Table 1. Description of major rock types in the CVZ (after, Edbrooke 2001).

Main rock types	Description
Coromandel group andesite and dacite rocks	Commonly occur as lava flows and domes with massive and phyric texture composed of phenocrysts of plagioclase, augite and Fe/Ti oxides. As noted by Booden et al. (2012), these rocks are derived from aggregated magmatic systems that evolved either sporadically or rapidly to produce silicic rocks that are widely distributed along the Coromandel and Kaimai ranges, suggesting it is comprised of a chain of large stratovolcanoes. Regional geochronology indicates that the age of these rocks ranges from ca. 18–3.78 Ma (younging to south), and thickness increases towards south reaching up to 1400 m (e.g. Kaimai subgroups)
Tuff breccia and tuffs	Mostly occur as intercalation with lava flows and consist of clasts (maximum of ca. 500 mm in diameter) of andesite and dacite in a matrix composed of plagioclase, pyroxene, quartz and biotite. Most tuff breccias in the southern CVZ appear as syn-eruptive products like debris flow and lahars, instead of primary pyroclastic flow or fall deposits. A thick succession of tuff breccia may reach a thickness of up to 40 m (e.g. Komata valley)
Paritu plutonic rocks	Occur as gabbro, granodiorite and quartz-diorite with andesite-dacite dyke swarms that intrude the Manaia Hill Group basement and early Kuaotunu subgroup andesite at the northern end of CVZ (e.g. Mt. Moehau). Reported K-Ar age range from 16.4–17.6 Ma.
Minden rhyolite	Occur as flow banded and dome complexes (e.g. Maratoto peak) associated with tuff and breccia, marking some of the explosive eruption centres with caldera structures in the central CVZ. The maximum exposed thickness is ca. 280 m at Maratoto peak and crystallisation age range from 2.3–8.9 Ma.
Coroglen ignimbrite	Dominantly composed of rhyolite and andesite lithic, pumice breccia, and associated sediments in the northern and central part of CVZ with thickness up to 160 m. Whereas, poorly-to-strongly welded, pumice-rich, plagioclase-quartz-biotite ignimbrite dominated in the Waihi basin with a thickness of about 80 m. Regional deposition age of these rocks range from ca. 11–1.5 Ma which young towards the south.
Manaia Hill group Metasedimentary basement rocks	Exposed in the northern part of CVZ with characteristic well-indurated, massive, medium-to-course grained lithic volcanoclastic sandstone, interbedded graded sandstone and siltstone, and conglomerates.

Table 2. Nomenclature, definition and use of selected image processing and imaging techniques applied to the aeromagnetic data.

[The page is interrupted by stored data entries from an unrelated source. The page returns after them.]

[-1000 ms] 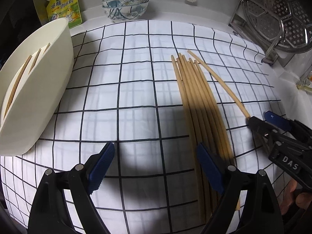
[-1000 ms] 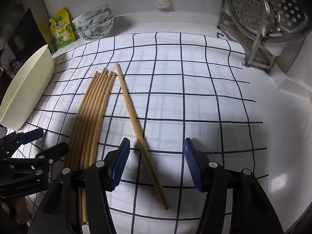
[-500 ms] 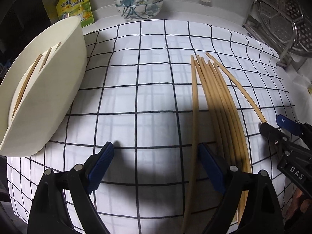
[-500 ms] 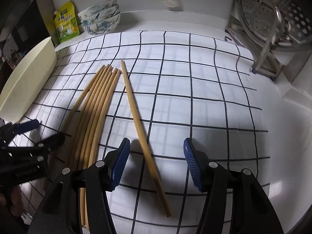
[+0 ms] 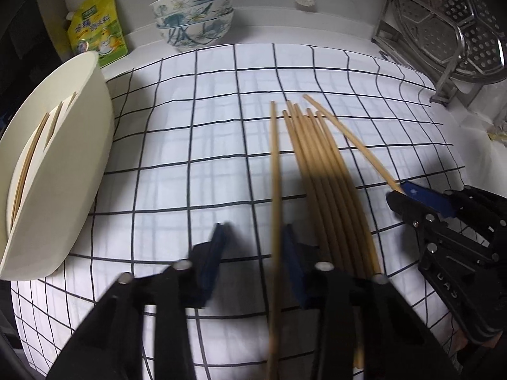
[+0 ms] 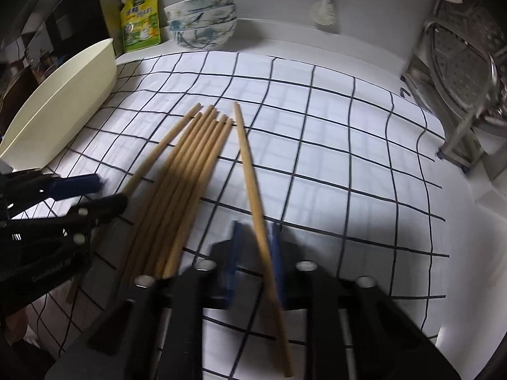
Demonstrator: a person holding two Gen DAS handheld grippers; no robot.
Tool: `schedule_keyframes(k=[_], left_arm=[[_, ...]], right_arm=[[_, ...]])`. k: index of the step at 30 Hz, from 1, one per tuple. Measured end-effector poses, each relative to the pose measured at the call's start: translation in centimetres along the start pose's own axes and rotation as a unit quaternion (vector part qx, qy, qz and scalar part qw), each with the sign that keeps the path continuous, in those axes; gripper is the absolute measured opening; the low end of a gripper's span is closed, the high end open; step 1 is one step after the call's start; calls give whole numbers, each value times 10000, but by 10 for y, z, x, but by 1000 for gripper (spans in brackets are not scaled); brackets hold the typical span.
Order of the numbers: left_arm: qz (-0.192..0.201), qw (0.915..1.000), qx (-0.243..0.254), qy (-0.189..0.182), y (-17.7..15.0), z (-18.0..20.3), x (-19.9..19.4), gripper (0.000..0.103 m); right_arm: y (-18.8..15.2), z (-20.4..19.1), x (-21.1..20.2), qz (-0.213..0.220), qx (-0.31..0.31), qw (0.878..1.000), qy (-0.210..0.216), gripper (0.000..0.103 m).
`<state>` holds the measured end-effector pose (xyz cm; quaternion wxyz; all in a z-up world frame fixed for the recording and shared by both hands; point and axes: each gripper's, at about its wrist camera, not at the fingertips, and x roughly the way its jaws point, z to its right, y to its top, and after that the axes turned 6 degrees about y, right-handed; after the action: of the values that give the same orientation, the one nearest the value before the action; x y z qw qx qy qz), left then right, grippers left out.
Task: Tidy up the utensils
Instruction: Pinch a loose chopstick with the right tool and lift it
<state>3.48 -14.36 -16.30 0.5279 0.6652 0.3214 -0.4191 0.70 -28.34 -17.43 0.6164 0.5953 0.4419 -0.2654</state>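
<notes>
- Two chopsticks are in hand at once. The right gripper (image 6: 255,237) has its jaws shut on the rightmost chopstick (image 6: 250,171), gripping it in its near half, with the near tip sticking out behind.
- The left gripper (image 5: 253,240) has its jaws closing around the leftmost chopstick (image 5: 275,164). The stick lies between them against the right-hand pad, and a gap shows on the other side, so we judge it not yet pinched.
- Just beside both sticks lies the bundle of chopsticks (image 5: 320,171), side by side on the checked cloth (image 5: 190,126) that covers the desk.
- Further left stands the cream tray (image 5: 63,164), tilted, with a few sticks already inside. That is probably where these go.
- We expect each stick to be light, stiff, thin and smooth – apt to roll or pivot in a pinch. A hold nearer the middle would keep it level, and a hold near the end will let it droop.
</notes>
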Motion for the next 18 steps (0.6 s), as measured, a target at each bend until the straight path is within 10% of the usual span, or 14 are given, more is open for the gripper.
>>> schedule_keyframes(k=[2,18], left_arm=[[-71,9999,-6,-131,3,-1,1,7],[269,9976,-324,-544,20,-51,-60,7]], right_arm=[[1,-1,1,-7,30,10000,-10,7],[32,-24,-56,446,644,9959,452,7]])
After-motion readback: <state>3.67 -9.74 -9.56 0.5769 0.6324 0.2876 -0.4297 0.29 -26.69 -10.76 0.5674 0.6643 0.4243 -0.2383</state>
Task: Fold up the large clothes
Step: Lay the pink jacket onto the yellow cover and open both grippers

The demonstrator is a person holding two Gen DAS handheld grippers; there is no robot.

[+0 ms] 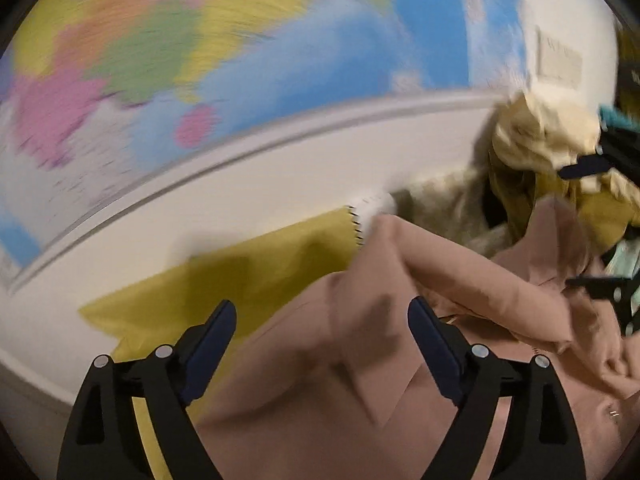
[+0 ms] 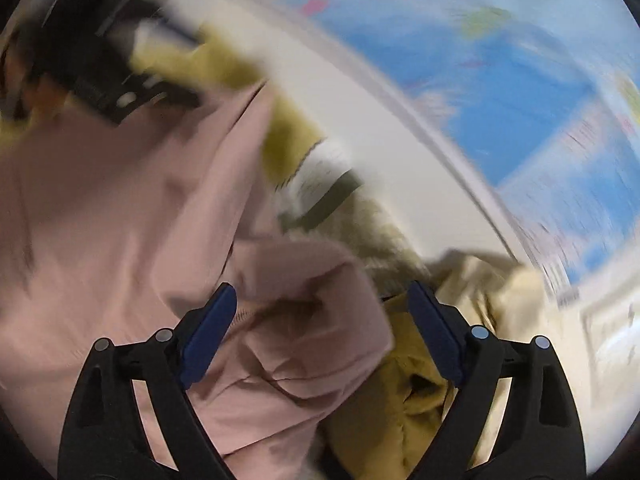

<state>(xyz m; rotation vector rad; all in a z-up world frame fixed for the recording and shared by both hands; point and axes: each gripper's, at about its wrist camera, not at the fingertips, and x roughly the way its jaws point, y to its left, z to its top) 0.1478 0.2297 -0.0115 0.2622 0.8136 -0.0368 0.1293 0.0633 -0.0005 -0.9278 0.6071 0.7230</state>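
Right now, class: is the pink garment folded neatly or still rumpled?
Rumpled. The pink garment lies in loose, uneven creases, one bunched flap doubled over beside the mustard cloth, no squared edges.

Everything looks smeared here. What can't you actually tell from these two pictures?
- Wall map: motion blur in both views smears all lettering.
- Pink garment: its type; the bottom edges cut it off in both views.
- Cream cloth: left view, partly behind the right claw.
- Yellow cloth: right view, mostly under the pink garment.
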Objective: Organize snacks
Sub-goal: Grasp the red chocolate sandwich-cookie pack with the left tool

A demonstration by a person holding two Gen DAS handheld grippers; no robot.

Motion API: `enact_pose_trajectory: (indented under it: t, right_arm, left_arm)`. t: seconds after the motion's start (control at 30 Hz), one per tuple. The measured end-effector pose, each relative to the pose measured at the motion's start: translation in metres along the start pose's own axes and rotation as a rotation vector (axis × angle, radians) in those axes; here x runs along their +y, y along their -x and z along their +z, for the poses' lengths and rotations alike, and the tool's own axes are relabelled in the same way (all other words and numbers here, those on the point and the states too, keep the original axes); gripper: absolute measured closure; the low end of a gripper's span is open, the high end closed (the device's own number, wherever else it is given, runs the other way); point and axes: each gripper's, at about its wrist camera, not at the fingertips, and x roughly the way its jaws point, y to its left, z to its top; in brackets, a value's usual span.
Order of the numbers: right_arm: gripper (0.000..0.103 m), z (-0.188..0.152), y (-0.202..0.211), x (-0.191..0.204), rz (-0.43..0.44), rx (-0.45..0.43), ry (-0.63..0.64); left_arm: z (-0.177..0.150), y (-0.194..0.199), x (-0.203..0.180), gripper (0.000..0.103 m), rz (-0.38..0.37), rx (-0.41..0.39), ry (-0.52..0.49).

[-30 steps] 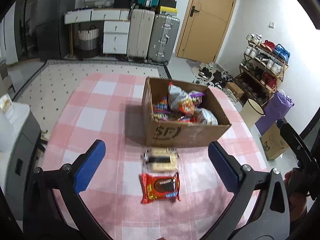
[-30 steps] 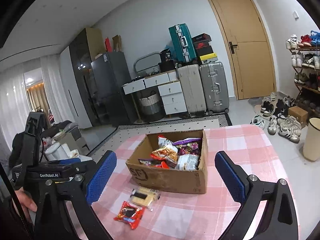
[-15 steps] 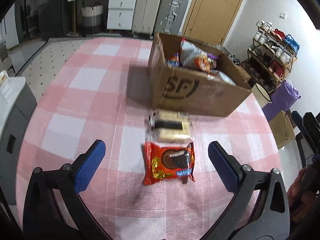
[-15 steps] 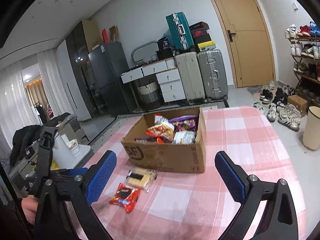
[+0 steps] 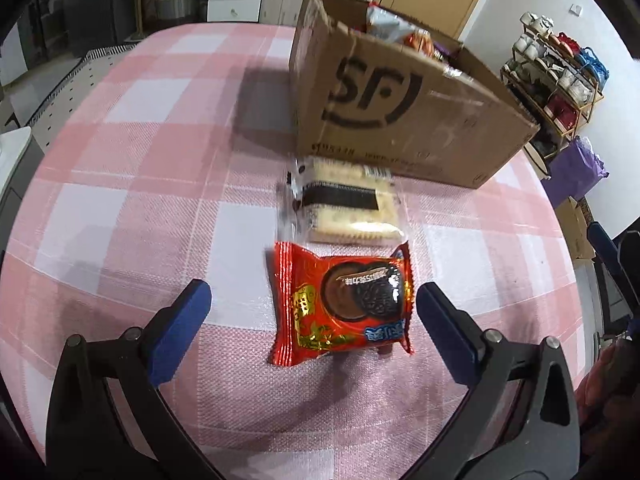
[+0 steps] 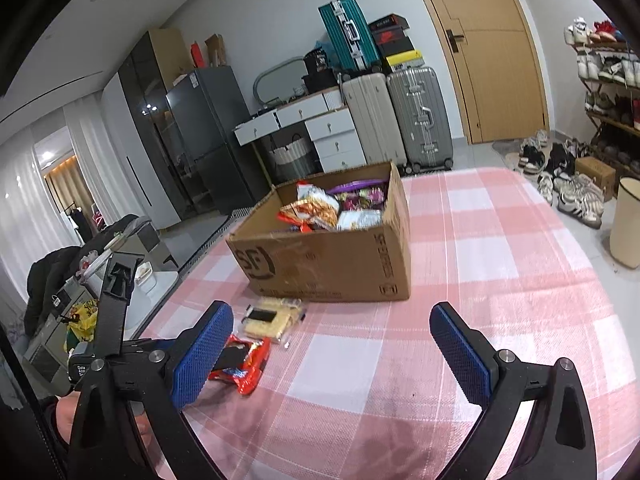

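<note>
Snack pack, red, sits at twelve o'clock between my left gripper's wide-open, empty jaws; right gripper, open and empty, hangs farther off.

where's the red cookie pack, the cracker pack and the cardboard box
red cookie pack [image 5: 340,304], left wrist view, middle of the wrapper
cracker pack [image 5: 344,204], left wrist view, on the dark band
cardboard box [image 6: 320,264], right wrist view, front wall
</note>
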Motion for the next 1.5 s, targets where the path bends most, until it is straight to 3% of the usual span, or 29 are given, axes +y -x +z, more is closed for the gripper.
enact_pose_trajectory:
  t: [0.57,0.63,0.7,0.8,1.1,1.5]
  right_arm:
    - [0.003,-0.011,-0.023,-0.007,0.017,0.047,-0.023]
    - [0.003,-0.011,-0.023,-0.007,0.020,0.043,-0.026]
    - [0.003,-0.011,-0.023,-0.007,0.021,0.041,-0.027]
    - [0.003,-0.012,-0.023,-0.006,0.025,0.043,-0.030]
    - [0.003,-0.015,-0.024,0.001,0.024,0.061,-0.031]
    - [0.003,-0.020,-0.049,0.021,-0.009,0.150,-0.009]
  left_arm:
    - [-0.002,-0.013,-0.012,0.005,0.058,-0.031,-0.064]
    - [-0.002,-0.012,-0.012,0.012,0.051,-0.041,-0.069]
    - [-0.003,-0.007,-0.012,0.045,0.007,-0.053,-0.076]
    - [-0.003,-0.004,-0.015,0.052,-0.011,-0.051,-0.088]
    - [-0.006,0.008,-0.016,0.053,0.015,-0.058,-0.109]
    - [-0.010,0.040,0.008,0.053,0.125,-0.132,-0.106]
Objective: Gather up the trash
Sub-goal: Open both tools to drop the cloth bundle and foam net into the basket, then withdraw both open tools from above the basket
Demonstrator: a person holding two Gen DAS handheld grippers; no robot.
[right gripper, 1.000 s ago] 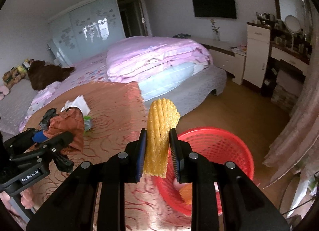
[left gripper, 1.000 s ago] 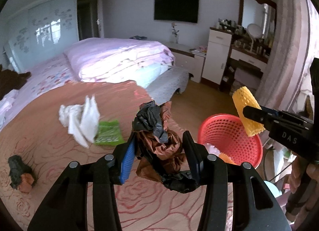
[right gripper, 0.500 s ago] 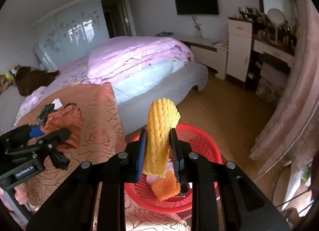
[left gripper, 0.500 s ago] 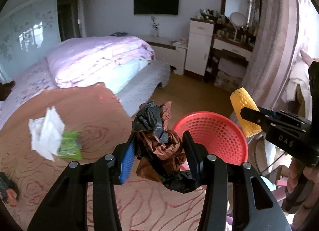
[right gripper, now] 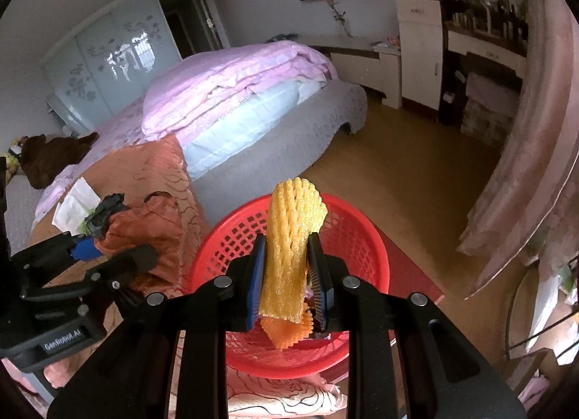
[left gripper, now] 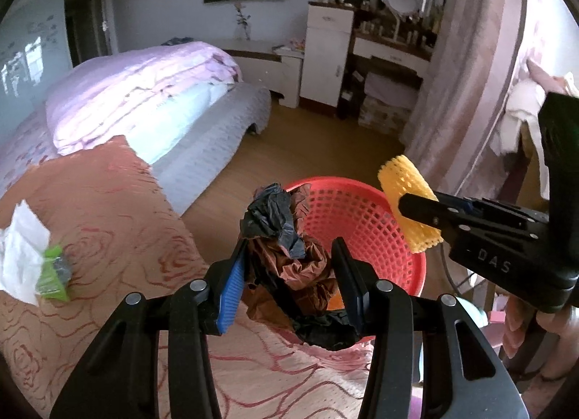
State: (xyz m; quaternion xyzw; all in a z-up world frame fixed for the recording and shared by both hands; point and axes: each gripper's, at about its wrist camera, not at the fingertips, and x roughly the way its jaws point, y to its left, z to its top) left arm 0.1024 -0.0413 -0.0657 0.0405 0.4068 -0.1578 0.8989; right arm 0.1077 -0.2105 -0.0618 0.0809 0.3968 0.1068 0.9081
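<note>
My left gripper (left gripper: 289, 270) is shut on a crumpled wad of brown and black plastic bags (left gripper: 289, 256), held over the bed's edge just short of the red mesh basket (left gripper: 362, 209). My right gripper (right gripper: 287, 274) is shut on a yellow foam fruit net (right gripper: 291, 231), which hangs over the red basket (right gripper: 231, 249). An orange foam net (right gripper: 286, 328) lies inside the basket. In the left wrist view the right gripper (left gripper: 419, 212) with its yellow net (left gripper: 405, 183) hovers over the basket's right rim. In the right wrist view the left gripper (right gripper: 108, 249) shows at left with its bag wad (right gripper: 141, 223).
White tissue (left gripper: 20, 256) and a green wrapper (left gripper: 52, 278) lie on the orange-brown bed cover (left gripper: 108, 220). A pink duvet (right gripper: 235, 79) is piled on the bed beyond. Wooden floor (right gripper: 416, 173), a dressing table (left gripper: 391, 53) and a pink curtain (right gripper: 524, 129) lie past the basket.
Both grippers have moved toward the red basket and dipped lower; it now looms larger. The yellow net now hangs over the basket. The tissue has slid to the left edge of the left view.
</note>
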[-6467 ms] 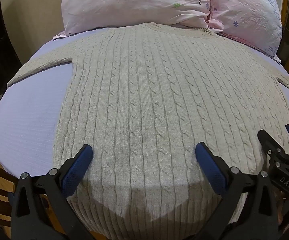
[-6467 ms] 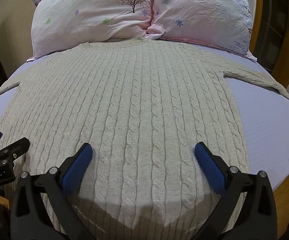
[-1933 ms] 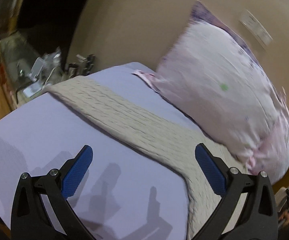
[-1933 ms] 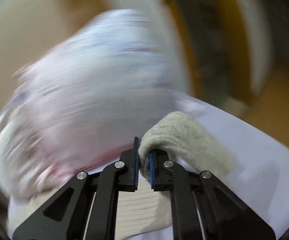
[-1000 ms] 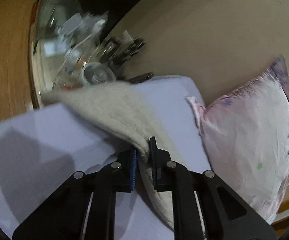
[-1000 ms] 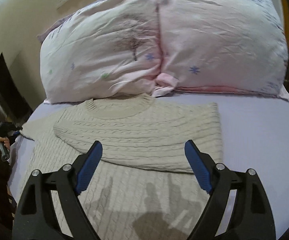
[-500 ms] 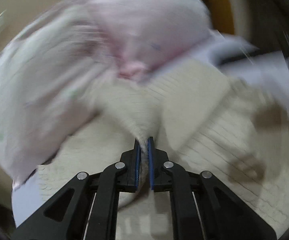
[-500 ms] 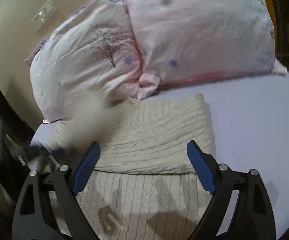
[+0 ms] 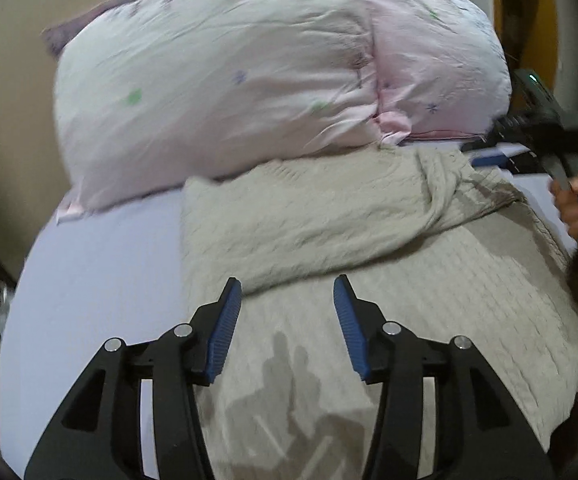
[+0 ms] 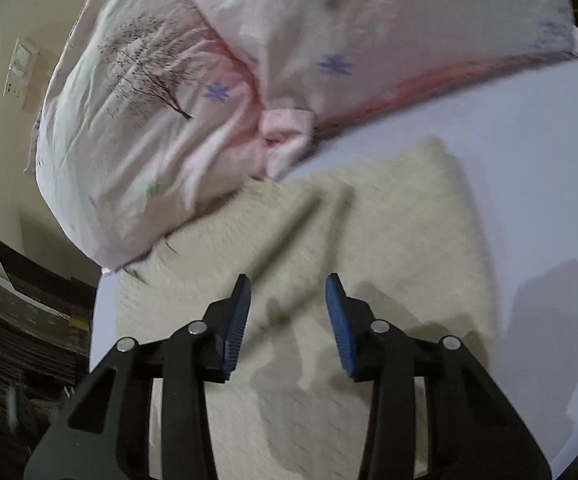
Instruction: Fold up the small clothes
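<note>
A cream cable-knit sweater (image 9: 389, 320) lies flat on the lilac bed sheet (image 9: 97, 272). Both sleeves are folded in across its chest; the left sleeve (image 9: 289, 232) lies rumpled on top. My left gripper (image 9: 287, 292) is open and empty, just above the sweater near the sleeve's edge. My right gripper (image 10: 287, 288) is open and empty above the folded sleeves (image 10: 329, 248). The right gripper also shows in the left wrist view (image 9: 537, 140), held by a hand at the sweater's right shoulder.
Two pink flowered pillows (image 9: 249, 80) lie at the head of the bed, touching the sweater's collar; they also show in the right wrist view (image 10: 209, 80). A beige wall with a switch plate (image 10: 21, 64) is behind. Dark furniture (image 10: 17, 320) stands by the bed's left edge.
My left gripper carried the left sleeve across the chest, let it go and opened. My right gripper stayed open and drew closer over the folded sleeves, its jaws narrower than before.
</note>
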The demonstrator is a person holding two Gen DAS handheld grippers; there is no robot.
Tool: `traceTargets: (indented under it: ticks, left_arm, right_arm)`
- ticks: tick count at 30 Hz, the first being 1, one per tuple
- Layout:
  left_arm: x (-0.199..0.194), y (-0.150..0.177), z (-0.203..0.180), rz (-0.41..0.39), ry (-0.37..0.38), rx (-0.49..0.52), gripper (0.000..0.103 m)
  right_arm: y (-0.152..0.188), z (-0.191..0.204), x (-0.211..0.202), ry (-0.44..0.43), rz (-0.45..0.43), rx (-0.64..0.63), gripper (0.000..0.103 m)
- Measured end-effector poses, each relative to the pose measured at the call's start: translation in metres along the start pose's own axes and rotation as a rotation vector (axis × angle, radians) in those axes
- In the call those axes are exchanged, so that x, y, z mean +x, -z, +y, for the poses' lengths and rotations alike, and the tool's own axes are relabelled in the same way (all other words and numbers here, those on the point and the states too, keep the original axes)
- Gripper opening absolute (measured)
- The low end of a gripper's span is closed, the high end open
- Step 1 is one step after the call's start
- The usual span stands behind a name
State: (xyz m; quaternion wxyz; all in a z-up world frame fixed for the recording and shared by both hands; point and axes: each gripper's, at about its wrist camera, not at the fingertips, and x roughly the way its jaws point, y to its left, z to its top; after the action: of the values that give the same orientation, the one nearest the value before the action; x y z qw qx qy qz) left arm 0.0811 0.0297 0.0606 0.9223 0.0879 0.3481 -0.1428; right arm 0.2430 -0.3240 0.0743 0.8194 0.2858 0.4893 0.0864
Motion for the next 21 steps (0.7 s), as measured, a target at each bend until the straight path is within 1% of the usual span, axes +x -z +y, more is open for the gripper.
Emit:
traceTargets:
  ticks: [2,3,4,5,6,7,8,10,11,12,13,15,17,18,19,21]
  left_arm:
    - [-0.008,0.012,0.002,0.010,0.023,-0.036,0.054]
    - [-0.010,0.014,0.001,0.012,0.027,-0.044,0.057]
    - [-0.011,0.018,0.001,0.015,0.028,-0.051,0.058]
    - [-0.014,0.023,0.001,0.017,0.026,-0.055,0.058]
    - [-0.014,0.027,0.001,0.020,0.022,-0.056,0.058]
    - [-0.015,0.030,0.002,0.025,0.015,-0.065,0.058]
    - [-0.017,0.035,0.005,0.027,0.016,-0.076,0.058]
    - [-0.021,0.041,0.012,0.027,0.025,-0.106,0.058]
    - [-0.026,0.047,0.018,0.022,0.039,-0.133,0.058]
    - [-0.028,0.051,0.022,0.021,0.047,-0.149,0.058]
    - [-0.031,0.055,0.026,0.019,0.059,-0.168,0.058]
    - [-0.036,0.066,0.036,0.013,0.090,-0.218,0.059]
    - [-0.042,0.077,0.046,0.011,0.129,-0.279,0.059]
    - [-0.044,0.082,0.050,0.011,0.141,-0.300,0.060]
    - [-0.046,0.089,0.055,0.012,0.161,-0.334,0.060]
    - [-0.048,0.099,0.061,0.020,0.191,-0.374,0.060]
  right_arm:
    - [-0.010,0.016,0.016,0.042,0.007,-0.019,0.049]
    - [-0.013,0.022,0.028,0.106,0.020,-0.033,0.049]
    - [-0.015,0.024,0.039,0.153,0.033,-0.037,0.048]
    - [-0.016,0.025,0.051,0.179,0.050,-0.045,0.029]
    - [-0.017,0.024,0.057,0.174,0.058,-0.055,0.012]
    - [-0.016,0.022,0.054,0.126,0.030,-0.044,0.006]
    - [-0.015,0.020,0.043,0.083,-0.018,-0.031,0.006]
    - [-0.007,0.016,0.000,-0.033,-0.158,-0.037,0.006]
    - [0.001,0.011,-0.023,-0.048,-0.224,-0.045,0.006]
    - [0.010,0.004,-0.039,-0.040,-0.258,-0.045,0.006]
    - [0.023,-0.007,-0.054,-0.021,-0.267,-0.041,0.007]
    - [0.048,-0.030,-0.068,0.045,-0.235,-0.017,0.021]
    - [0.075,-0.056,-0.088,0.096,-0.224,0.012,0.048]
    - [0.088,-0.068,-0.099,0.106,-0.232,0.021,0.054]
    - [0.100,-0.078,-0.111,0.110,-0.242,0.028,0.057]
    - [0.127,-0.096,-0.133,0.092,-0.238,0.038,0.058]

Data processing	Description	Application
Reduced-to-Pole (RTP)	An algorithm that applied on TMI gridded data to remove the effects of magnetic inclination and declination of the main field on the anomaly shapes.	Locating anomalies directly above their possible sources to show the true geometry of the magnetic bodies (Cooper and Cowan 2005).
Analytical Signal (AS)	The square root of the squared sum of the three orthogonal directional gradients. It works independently of the magnetic inclination and declination to removes the effect of remanent magnetisation	Enhance edges/boundaries of magnetised bodies. It also forms peaks over small magnetised bodies (Roest et al. 1992)
Vertical Derivative (VD)	It measures the vertical rate of change in the magnetic field.	It has no directional bias and hence retains peak positions from the TMI. Enhance vertical contacts and geophysical response of weak anomalies (Roest et al. 1992)
Tilt Derivative (TD)	The arc-tangent of the ratio of first vertical derivative and the total horizontal derivative, irrespective of the amplitude or wavelength of the geophysical anomalies.	Improve vertical contacts between the source bodies (geological edges and fault lineaments for both deep and shallow features) (Verduzco et al. 2004)
Total Horizontal gradient (hgm)	The square root of the squared sum of gradients along the two horizontal directions	Emphasise horizontal contacts between source bodies, geological boundaries and structures as points of gradient maxima (Verduzco et al. 2004)
Upward continuations (UC)	Transforms the data by bringing the plane of measurement farther from the source or at different heights above the source	Suppressing the shallower features and highlighting deep geological and structural features (Gibert & Galdeano 1985)
Composite images, and colour-shaded image processing	Involves in layering of two different datasets or differently processed images and overlaying a colour table of the data with shaded greyscale image of the same dataset.	Enabling correlation of spatially coincident features within the datasets. Providing colour and textural ranges that allow the differentiation between geophysical domains (Williams and Betts 2007)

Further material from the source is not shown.